Competitive Programming on Apple Silicon
Posted: 2-3-2025
For some reason on a random night I decided to solve some competitive programming problems in assembly. I picked out an easy and a medium problem that I had already solved in Python and got to work.
The Easy Problem
I’ve programmed in Assembly before for a Computer Architecture class but never set it up to work on my Mac. I used this github to help me setup and walk through the build process of ARM on Apple Silicon.
I copied the hello world program to start off with.
.global _main
.align 4
; Setup the parameters to print hello world and then call the Kernel to do it.
_main:
mov x0, #1
adr x1, helloworld ; string to print
mov x2, #13 ; length of our string
mov x16, #4 ; Unix write system call
svc #0x80 ; Call kernel to output the string
; exit program
mov x0, #0 ; Use 0 return code
mov x16, #1 ; System call number 1 terminates this program
svc #0x80 ; Call kernel to terminate the program
helloworld: .ascii "Hello World!\n"
This worked super well and I was on my way to solve the easy problem.
AArch64 struggles
The premise for the easy problem was that you are given a string and you need to print out the first character of the string. I imported the _getchar
method from C using .extern _getchar
to make it easier.
When you call _getchar
the result gets stored in the x0/w0 register. We need to move the result to a buffer for it to be persistent in our program. To do this I just used a buffer of size 1.
buffer: .space 1
Ok seems simple enough, right? I wrote this code to test and I thought it would work.
…but I get a zsh: bus error
. Meaning that a process tried to access memory that the CPU cannot physically address - i.e. an invalid address.

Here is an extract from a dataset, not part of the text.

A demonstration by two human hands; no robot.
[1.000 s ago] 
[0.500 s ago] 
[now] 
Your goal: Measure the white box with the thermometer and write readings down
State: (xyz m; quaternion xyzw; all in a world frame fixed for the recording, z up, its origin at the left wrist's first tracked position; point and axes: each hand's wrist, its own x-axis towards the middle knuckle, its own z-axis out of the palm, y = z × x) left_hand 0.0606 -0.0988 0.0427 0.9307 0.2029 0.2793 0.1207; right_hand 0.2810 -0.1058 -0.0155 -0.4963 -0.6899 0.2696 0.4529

To fix this I need to specify the .data
and .text
sections.
.global _main
.align 4
.extern _getchar
_main:
; reads a single character
bl _getchar ; Result will be in x0
adr x1, buffer ; store the address of the buffer in x1
strb w0, [x1] ; store the char in the buffer location
; excluded to save space
print: ...
exit: ...
buffer: .space 1 ; We only need 1 byte for a single char
Ok, easy enough, I do that and... now I get a assemble error 🫤 as -arch arm64 -g -o lubbi.o lubbi.s
lubbi.s:11:3: error: unknown AArch64 fixup kind!
adr x1, buffer
^
make: *** [assemble] Error 1
This problem took me a bit to figure out and be satisfied with the answer. It turns out on AArch64 platforms (My Mac) there is a pretty strict limitation on the adr
instruction. If adr
references a symbol that’s not in a nearby memory location, then there is no built-in way to adjust the instruction properly during linking.
The symbol that adr
points to has to be within 1 MB of the instruction. This is super restrictive and is not preferred. The solution is to use the instruction adrp
. This instruction allows us to reference a symbol within a relative space of 4 GB (it is unlikely to exceed 4 GB) — [1] [2] [3].
Implementing that we get the following:
.text
.global _main
.align 4
.extern _getchar
_main:
; reads a single character
bl _getchar ; Result will be in x0
adrp x1, buffer@PAGE
add x1, x1, buffer@PAGEOFF
strb w0, [x1] ; store the char in the buffer location
; excluded to save space
print: ...
exit: ...
.data
buffer: .space 1 ; We only need 1 byte for a single char
adrp
stands for Address Relative with Page Offset. This instruction is used to load the absolute page address of buffer
into x1
. It computes the address by loading the upper bits of the address, effectively discarding the lower 12 bits. The reason it does this is for efficient memory addressing; absolute addresses require large immediate value which wouldn’t fit in a single instruction.
Using the add x1, x1, buffer@PAGEOFF
we add the page offset to x1 to compute the full address of buffer
. To clarify, buffer@PAGEOFF
gives the offset into the page that the symbol is located in — [1] [2]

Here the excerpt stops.